Querying external semi-structured data from AWS S3 with dbt_external_tables package and AWS Redshift Spectrum

Léo Carlos Michel Neto
Indicium Engineering
12 min readNov 4, 2022

--

This article will teach you how to build a data warehouse with dbt using Redshift Spectrum to query data directly from S3, saving tons of storage, optimizing compute processing and thus reducing costs.

By using Amazon Redshift Spectrum, you can efficiently query and retrieve structured and semistructured data from files in Amazon S3 without having to load the data into Amazon Redshift tables. Redshift Spectrum queries employ massive parallelism to run very fast against large datasets. Much of the processing occurs in the Redshift Spectrum layer, and most of the data remains in Amazon S3.

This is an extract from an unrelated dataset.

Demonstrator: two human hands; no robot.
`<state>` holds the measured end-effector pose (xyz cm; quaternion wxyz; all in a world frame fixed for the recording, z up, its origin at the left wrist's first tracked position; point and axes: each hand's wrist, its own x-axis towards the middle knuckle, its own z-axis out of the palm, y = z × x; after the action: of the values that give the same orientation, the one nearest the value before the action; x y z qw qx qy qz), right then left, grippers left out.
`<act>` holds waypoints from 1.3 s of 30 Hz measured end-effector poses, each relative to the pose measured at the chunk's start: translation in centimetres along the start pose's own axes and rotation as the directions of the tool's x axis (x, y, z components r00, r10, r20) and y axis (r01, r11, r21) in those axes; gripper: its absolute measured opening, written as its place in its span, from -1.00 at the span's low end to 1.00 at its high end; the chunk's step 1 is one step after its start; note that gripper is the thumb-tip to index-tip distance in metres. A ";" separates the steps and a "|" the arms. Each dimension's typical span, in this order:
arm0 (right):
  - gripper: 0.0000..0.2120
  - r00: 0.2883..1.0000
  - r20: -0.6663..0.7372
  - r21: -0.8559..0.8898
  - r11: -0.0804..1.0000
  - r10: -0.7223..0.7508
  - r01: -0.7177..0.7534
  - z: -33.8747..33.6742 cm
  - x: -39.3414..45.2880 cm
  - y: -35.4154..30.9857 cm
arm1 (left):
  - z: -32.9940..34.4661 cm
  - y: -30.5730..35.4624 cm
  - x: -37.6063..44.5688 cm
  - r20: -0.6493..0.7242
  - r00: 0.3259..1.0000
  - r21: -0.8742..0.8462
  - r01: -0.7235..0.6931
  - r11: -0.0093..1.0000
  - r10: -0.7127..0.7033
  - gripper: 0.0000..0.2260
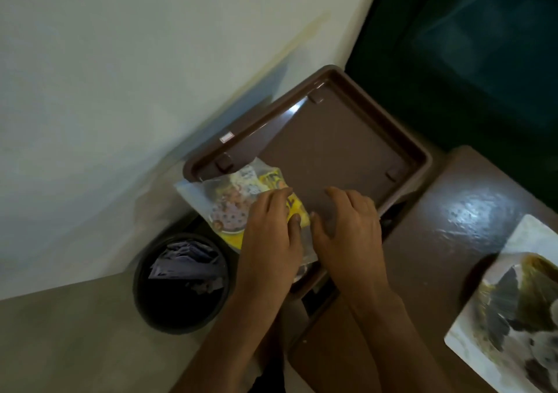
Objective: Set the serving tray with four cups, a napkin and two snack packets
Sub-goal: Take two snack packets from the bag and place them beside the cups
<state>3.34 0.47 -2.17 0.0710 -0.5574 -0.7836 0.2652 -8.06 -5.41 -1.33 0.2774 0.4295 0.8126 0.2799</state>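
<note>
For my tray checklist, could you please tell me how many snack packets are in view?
1 for certain: the snack packet lies at the tray's near-left corner, overhanging its rim, under the left hand. A second may be hidden beneath the hands.

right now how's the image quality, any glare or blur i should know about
Head view: dim overall, with soft motion blur on the snack packet and both hands; a bright glare streak on the brown tray near its far corner, another sheen on the dark tabletop; wide-angle lens bends the wall edges.
</note>
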 end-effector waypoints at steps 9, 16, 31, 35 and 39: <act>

Multiple clusters can concurrently query the same dataset in Amazon S3 without the need to make copies of the data for each cluster. If you are building a data warehouse you can definitely benefit from this, integrating Spectrum to your models.

In this article we are going to show you how we have successfully merged Redshift Spectrum into our dbt models for storage and processing optimization by querying our data directly on Amazon S3 with external schemas and tables.

What you will need to make it happen

  1. Redshift Cluster and SQL Client configured
  2. S3 data and cluster on the same region (how to move your data here: link)
  3. Data Catalog in Athena or Glue.

We have used Glue in our project, so that is what you are going to find in this guideline. You can see how to upgrade to Glue here: Integration with AWS Glue or read more about Spectrum with Athena here: What is Amazon Athena? and Create an external schema and an external table.

Even though, storing and querying your data on S3 through this method is normally cheaper than doing it so on Redshift, there are still expenses that you should consider:

Besides the S3 rates for storing objects in your S3 buckets, you will be charged for all requests made against them by Redshift Spectrum. With Redshift Spectrum, you are billed per terabyte of data scanned, with a 10 MB minimum per query.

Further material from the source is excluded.